Earlybird and Sabaiddi-please accept my deepest sympathies for you on the passing of your family members. In the best of circumstances, it is difficult, but with the crap crap crap history I can only imagine it to be amplified grotesquely. I hope you will be able to endure.
I hope that the grief monster will be kind to you and that you will know peace in your heart very soon.
Earlybird, your dilemma (that was) brought to my mind kind of a foundational perspective of the overall subject-we as adults dealing with the child of us that is still in us (not well stated).
I have taken some time to think about this the past few weeks, and within my new context of self-reflection journey that is only a few months old-my thoughts are not quite congealed. The ideas in the following paragraphs may give a spark for you (or others) to follow up on-flesh out more.
Btw, my mom passed 1980 (I was 18), and dad in 1998.

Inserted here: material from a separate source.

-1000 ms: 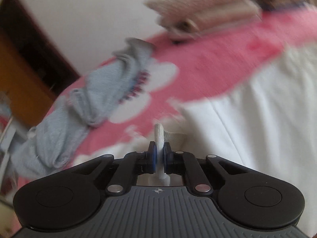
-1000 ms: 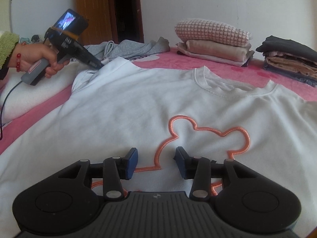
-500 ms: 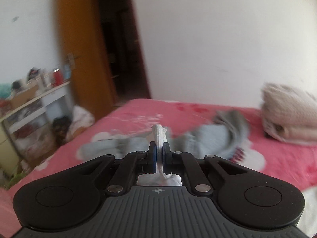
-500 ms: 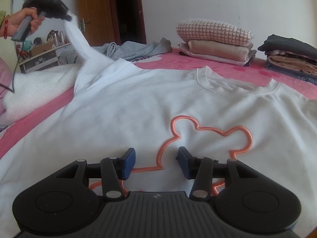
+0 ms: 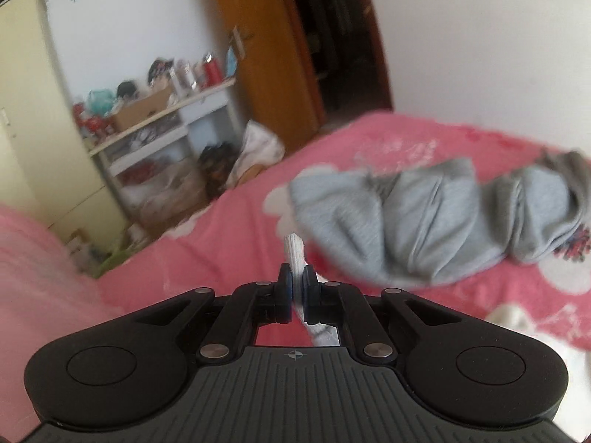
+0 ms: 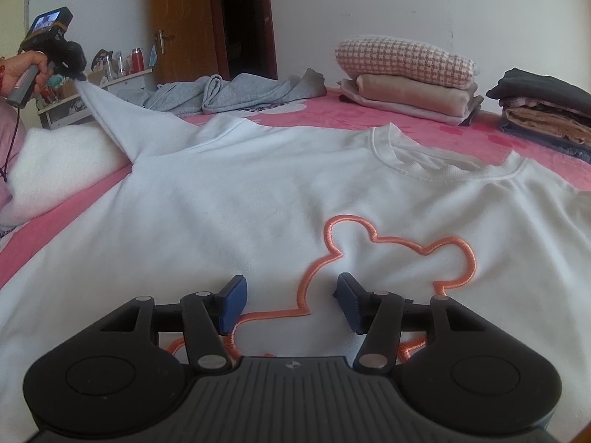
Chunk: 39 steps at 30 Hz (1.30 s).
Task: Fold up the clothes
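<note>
Holding the white sweatshirt [image 6: 258, 192] sleeve cuff [image 5: 294, 249] clamped in left gripper [image 5: 295, 280], lifted at ten o'clock; right gripper [image 6: 290, 301] jaws just opening, empty, over the chest on the bed [image 6: 332, 109]. Risking cuff slipping if tugged.

Left wrist view is motion-blurred: the grey garment [image 5: 439, 221] and the shelf clutter [image 5: 155, 85] lack readable detail. The white sweatshirt [image 6: 258, 192] is cut off by the right wrist view's edges and partly covered by the right gripper [image 6: 290, 301] housing. The stack of dark folded clothes [image 6: 543, 107] is cropped at right.
</note>
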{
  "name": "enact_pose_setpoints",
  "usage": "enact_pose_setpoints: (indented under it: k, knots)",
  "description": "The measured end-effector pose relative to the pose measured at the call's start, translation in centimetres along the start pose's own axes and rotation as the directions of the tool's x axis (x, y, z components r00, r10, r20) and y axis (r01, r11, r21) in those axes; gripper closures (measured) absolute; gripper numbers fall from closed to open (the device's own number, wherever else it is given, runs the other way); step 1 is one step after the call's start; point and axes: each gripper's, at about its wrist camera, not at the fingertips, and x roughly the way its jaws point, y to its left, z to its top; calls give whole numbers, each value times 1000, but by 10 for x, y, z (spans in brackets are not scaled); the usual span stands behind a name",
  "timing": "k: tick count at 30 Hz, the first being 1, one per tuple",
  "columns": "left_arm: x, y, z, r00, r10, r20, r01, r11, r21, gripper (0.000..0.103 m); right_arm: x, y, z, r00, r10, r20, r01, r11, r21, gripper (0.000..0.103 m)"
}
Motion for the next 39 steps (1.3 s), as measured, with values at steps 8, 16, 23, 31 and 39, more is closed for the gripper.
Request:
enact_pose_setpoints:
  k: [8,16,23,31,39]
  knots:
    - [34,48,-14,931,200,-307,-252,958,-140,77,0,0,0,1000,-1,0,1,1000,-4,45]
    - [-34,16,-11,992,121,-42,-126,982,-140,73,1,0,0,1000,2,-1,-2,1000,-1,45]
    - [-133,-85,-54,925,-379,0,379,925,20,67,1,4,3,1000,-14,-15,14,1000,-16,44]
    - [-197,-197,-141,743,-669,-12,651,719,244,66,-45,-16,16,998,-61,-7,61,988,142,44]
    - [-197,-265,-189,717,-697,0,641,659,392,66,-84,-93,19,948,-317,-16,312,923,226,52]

As physically adult, the passing of the parent while we are still in/having been kept in an emotional child role-is like the edge of a cliff because we are emotionally child and the event marks a final reality to be adult, but on emotional level we don't know how (even though we may be functionally independent as an adult).

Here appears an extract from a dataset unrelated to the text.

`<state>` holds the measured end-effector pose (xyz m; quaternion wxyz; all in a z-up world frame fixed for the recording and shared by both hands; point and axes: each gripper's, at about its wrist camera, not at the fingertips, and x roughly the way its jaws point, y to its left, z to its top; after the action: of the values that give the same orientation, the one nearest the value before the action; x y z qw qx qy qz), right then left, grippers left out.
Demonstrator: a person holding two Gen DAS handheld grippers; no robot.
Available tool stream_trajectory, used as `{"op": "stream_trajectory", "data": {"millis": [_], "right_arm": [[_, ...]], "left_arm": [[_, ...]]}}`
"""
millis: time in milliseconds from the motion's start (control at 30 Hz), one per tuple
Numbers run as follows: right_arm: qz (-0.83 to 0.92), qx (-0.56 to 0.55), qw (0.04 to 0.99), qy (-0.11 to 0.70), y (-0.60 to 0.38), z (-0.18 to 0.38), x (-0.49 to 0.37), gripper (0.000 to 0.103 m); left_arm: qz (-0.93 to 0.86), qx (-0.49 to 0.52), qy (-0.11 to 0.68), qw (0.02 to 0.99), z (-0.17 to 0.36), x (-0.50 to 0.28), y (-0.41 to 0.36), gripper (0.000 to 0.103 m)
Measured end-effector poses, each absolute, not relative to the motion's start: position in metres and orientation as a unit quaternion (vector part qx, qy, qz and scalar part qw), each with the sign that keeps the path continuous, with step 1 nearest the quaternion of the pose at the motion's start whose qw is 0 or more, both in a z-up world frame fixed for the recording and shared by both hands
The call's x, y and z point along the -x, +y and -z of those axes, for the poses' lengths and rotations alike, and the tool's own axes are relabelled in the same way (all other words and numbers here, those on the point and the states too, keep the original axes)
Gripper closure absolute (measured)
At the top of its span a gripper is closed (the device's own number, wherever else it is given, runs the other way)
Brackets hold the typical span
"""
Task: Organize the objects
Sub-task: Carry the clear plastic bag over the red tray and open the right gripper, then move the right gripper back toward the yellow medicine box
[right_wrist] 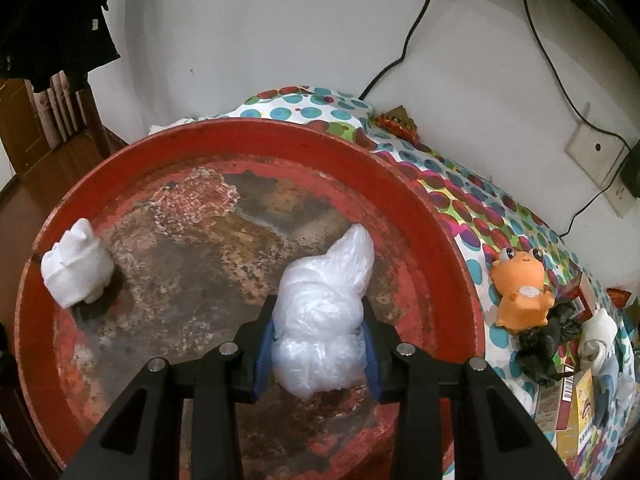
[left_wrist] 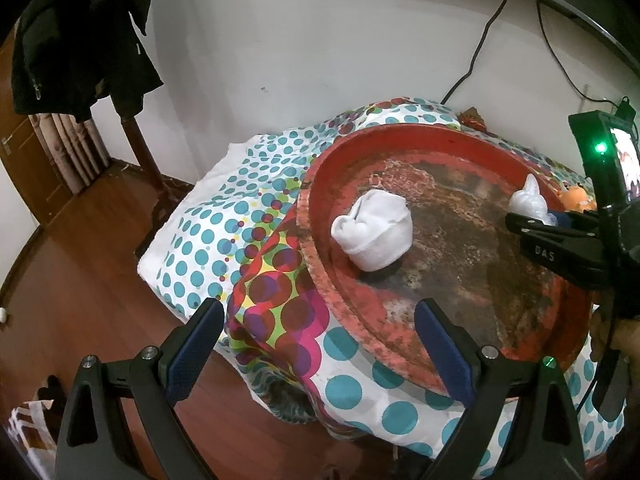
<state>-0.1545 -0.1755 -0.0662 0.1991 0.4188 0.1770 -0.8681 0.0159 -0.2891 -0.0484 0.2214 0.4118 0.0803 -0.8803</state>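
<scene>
A worn red round tray [right_wrist: 436, 216] lies on a dotted cloth. My right gripper [right_wrist: 318, 344] is shut on a crumpled white plastic bag [right_wrist: 320, 304] over the tray's right half; whether the bag touches the tray I cannot tell. A rolled white sock [right_wrist: 76, 264] stands at the tray's left side. In the left wrist view the same sock [left_wrist: 374, 236] sits on the tray [left_wrist: 320, 280]. The right gripper [left_wrist: 532, 220] enters from the right with the bag [left_wrist: 528, 200]. My left gripper [left_wrist: 320, 344] is open and empty at the tray's near rim.
Right of the tray on the dotted cloth [right_wrist: 472, 204] lie an orange toy figure [right_wrist: 520, 292], a black plastic bag [right_wrist: 548, 340], another white sock [right_wrist: 600, 336] and small boxes [right_wrist: 576, 412]. A white wall with cables stands behind. Wooden floor [left_wrist: 80, 300] lies left.
</scene>
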Motion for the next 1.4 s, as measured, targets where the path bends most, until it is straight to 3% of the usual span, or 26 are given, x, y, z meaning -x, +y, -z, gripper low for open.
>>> {"op": "stream_trajectory", "data": {"millis": [233,533,1400], "right_arm": [[0.874,-0.413,0.190,0.173,-0.169,0.064,0.156,0.063],[0.877,-0.413,0.185,0.163,-0.162,0.060,0.154,0.047],[0.900,-0.385,0.167,0.119,-0.052,0.028,0.096,0.046]], "left_arm": [[0.880,-0.414,0.078,0.222,0.050,-0.016,-0.289,0.007],[0.880,-0.415,0.072,0.222,0.051,-0.016,-0.289,0.007],[0.882,-0.419,0.031,0.213,0.056,-0.010,-0.262,0.007]]}}
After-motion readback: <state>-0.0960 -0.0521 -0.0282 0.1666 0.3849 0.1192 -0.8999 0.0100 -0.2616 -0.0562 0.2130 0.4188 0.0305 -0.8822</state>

Facing the mortality of a parent would scare a child to no end- the floor falling away from under you.
When my father died and my sisters and bil were at the hospital (and remember I was not loved and didn't/don't know how to feel) I just blurted out "Well, this is separation anxiety." (I was the only one with dc and they were 4 & 5 yrs old.) It seemed a cold observation but we were all self-sufficient adults and it made sense and we were all able to relax a bit and accept the reality more smoothly. (We all 'got along' pretty well at that time.)
The child in us as adults retains the traditions(?), the ill/toxic notions that were brainwashed into us a children-and as children we had no choice but to go along-no voice to object (effectively). So as a parent expires-our leader is gone and we are scared and thus act on reflexes as trained-not imagining there could be any possibility of an alternative.
BUT
We are adults, not children...('not in Kansas anymore'). As adults we have intelligence to manage circumstances-even these difficult ones. Rationally and with reason. As adults we are subjected to our culture's expectations of traditions for wake/funeral/burial/etc., but I think we can respond within our own frame of reference. It is reasonable to me that the negative childhood experience will influence the response to the death (or impending death) of the one who caused all that pain-the life engulfing pain, the pain that knows no boundaries (or end) physical, intellectual, spiritual. OF COURSE IT WOULD. It would if the mean one was a stranger who caused the pain--(quoted on the stately homes thread-I forget by whom-sorry): "Blood ties does not give rights they wouldn't otherwise have." Thus it shouldn't be a given or taken for granted that feelings of sincere love, respect, gratitude, etc., or grief, would automatically be owed to the dying/deceased.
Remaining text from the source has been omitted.